__Your goal__
Search the records for the string "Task" and copy every line where it turns up.

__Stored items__
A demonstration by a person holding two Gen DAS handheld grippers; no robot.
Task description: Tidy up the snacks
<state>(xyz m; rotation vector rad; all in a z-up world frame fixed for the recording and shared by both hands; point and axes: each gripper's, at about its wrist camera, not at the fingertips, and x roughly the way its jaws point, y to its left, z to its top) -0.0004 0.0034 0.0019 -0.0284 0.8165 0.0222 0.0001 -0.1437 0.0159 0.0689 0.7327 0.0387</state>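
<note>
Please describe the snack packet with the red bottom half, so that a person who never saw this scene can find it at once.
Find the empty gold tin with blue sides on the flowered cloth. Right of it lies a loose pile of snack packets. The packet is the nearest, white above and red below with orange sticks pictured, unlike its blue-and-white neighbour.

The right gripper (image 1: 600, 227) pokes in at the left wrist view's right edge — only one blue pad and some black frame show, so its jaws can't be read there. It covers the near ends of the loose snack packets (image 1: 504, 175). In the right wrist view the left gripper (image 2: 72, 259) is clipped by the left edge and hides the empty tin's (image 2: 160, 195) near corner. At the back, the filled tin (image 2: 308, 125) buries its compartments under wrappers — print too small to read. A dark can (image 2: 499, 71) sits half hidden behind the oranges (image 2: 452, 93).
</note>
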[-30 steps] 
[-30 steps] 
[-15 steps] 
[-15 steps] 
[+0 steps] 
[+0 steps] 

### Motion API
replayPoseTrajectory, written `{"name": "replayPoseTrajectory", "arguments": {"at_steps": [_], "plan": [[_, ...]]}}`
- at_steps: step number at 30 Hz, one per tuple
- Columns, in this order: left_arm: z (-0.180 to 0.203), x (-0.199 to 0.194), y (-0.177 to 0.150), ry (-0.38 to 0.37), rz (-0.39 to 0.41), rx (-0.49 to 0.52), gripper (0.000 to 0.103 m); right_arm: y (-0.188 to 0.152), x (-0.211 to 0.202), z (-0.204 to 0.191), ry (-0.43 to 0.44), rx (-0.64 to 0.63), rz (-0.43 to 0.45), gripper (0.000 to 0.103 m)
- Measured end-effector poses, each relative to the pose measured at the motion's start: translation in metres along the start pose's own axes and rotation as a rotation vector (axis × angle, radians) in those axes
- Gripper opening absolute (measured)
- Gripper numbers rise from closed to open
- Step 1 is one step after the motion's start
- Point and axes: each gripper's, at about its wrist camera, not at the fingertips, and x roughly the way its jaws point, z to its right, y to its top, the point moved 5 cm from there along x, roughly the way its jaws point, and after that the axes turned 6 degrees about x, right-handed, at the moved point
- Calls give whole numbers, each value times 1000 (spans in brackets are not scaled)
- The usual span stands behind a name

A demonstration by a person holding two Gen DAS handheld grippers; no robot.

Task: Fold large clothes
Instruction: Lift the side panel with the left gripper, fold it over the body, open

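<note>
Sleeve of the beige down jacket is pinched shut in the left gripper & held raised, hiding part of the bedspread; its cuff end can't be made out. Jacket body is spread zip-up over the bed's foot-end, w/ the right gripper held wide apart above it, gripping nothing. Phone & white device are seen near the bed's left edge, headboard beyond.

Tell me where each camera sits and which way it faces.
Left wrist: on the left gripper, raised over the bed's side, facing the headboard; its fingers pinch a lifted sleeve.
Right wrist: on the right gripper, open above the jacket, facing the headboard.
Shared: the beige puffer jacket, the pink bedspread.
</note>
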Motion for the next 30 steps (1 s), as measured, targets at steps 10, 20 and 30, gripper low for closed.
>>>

__Exercise result__
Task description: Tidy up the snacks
Task: Fold large clothes

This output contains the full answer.